X^2-2xy+y^2=4 |x+y|=2​

The given equations are:

1. $x^2 - 2xy + y^2 = 4$
2. $|x + y| = 2$

Let's analyze these equations one by one:

Equation 1 represents a conic section, specifically an ellipse. It has the form of a general equation for an ellipse:

$Ax^2 + Bxy + Cy^2 + Dx + Ey + F = 0$

Comparing this general equation with the given equation $x^2 - 2xy + y^2 = 4$, we can see that $A = 1$, $B = -2$, $C = 1$, $D = 0$, $E = 0$, and $F = -4$.
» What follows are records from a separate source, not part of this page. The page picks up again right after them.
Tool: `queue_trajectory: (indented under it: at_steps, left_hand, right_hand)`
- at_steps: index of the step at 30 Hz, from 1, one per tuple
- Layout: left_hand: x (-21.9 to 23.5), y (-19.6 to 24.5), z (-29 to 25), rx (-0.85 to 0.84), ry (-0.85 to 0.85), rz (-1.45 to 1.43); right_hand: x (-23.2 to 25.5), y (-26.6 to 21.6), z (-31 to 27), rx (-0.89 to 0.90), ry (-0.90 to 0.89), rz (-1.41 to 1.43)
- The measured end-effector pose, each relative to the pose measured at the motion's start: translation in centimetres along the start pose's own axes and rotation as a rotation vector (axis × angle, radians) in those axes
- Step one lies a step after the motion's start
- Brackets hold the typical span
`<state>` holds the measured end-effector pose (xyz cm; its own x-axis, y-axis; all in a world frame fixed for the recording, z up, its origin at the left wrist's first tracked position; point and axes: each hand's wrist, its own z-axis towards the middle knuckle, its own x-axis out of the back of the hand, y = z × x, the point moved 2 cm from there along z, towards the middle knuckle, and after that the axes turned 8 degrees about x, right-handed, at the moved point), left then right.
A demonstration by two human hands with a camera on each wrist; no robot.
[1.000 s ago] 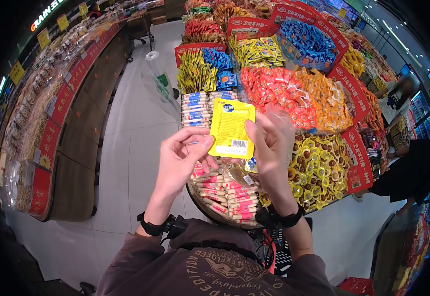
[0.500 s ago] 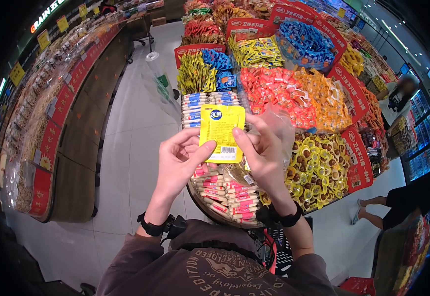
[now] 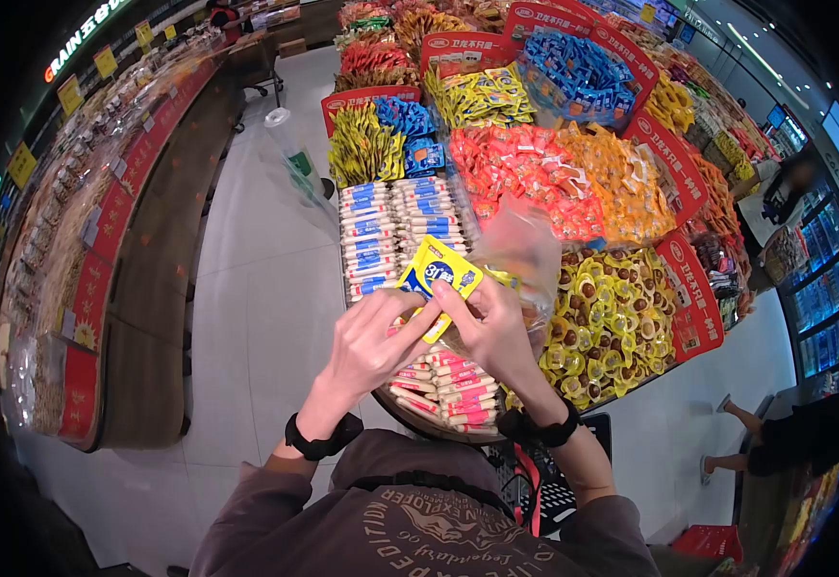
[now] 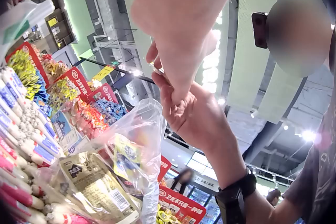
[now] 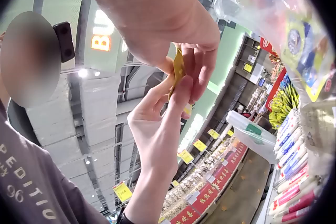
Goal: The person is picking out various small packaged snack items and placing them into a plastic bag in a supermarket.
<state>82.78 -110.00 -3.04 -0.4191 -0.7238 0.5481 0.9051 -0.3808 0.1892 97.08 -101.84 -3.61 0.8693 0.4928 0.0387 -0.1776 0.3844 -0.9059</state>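
A small yellow and blue packet (image 3: 443, 279) is tilted between both hands in the head view. My left hand (image 3: 371, 338) pinches its lower left part, and my right hand (image 3: 491, 322) pinches its lower right edge, fingertips close together. The right wrist view shows the packet (image 5: 179, 70) edge-on, with my left hand (image 5: 160, 132) below it and my right hand (image 5: 157, 19) above. A clear plastic bag (image 3: 527, 252) hangs beside my right hand; what holds it is hidden. Inside the bag, the left wrist view shows a gold packet (image 4: 94, 187) and a yellow packet (image 4: 126, 155).
Below the hands, a snack display holds white-wrapped sticks (image 3: 366, 236), red packets (image 3: 525, 183), orange packets (image 3: 621, 192) and yellow cups (image 3: 612, 322). A long counter (image 3: 140, 317) stands left across the aisle. A person in dark clothing (image 3: 809, 433) is at the right.
The packet has moved down and tilted, and now shows a face with a larger blue area instead of the barcode. Both hands have lowered and drawn closer together. The head view has shifted slightly.
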Motion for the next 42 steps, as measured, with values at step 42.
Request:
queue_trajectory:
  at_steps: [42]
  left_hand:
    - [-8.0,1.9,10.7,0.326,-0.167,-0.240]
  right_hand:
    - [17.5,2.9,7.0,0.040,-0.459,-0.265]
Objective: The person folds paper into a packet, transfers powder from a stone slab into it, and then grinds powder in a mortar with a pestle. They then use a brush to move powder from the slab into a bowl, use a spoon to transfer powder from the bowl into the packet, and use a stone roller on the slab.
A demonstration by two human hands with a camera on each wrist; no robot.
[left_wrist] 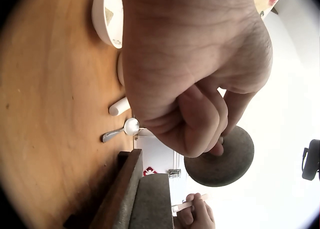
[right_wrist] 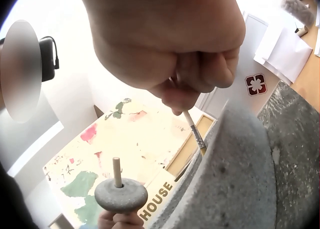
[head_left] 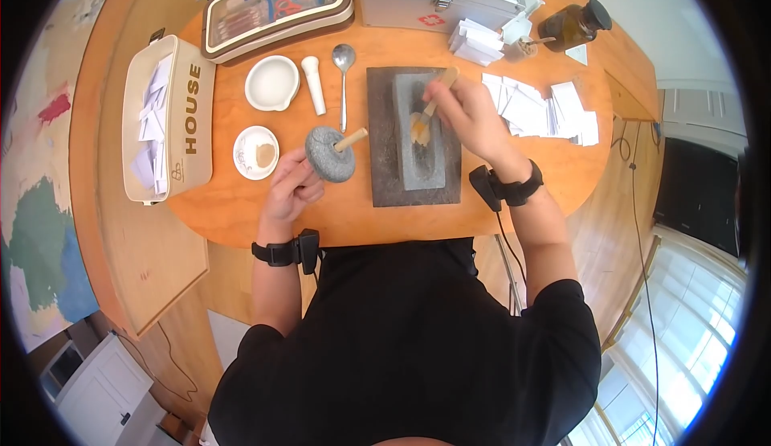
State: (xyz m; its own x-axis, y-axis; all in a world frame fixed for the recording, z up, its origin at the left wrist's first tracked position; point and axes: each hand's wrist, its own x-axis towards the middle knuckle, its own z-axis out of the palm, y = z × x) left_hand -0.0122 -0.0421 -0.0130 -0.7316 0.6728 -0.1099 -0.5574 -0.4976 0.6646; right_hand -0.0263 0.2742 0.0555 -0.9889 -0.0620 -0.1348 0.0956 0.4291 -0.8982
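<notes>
My left hand [head_left: 291,189] holds a grey stone grinding wheel [head_left: 324,155] by its wooden axle, raised left of the trough. The free axle end [head_left: 350,139] sticks out to the right; the fingers curl around the other end, seen in the left wrist view. My right hand [head_left: 472,116] pinches a small flat brush [right_wrist: 196,134] by its wooden handle. Its bristles point down into the narrow grey stone trough [head_left: 423,179], where tan powder [head_left: 418,134] lies. Under the trough is a dark stone slab [head_left: 382,195].
Left of the slab are a spoon [head_left: 344,59], white pestle [head_left: 313,84], white mortar [head_left: 250,96] and small dish [head_left: 241,165] with powder. A HOUSE bin [head_left: 201,116] stands at left. Behind are two cases; paper packets [head_left: 522,108] and a brown jar [head_left: 566,26] are right.
</notes>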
The discriminant $B^2 - 4AC$ of the general equation determines the type of conic section. In this case, $B^2 - 4AC = (-2)^2 - 4(1)(1) = 4 - 4 = 0$, which means that the given equation represents a degenerate conic section, specifically a pair of intersecting lines. This is because the discriminant being zero indicates that the ellipse has been "squished" into two lines that intersect.

Equation 2 represents an absolute value equation involving $x + y$. The equation $|x + y| = 2$ means that the sum of $x$ and $y$ is either 2 or -2, because the absolute value of a number can be the number itself or its negation.

Now let's combine the two equations to see how they relate:

From equation 2, we have two cases:

1. $x + y = 2$
2. $x + y = -2$

Let's solve each case separately:

Case 1: $x + y = 2$ Solving this equation for $y$, we get $y = 2 - x$. Substituting this value of $y$ into equation 1, we get: $x^2 - 2x(2 - x) + (2 - x)^2 = 4$ Simplify and solve for $x$: $x^2 - 4x + 4 + x^2 - 4x + 4 = 4$ $2x^2 - 8x + 4 = 0$ $x^2 - 4x + 2 = 0$

This quadratic equation does not have rational solutions, so the solutions for $x$ will be complex.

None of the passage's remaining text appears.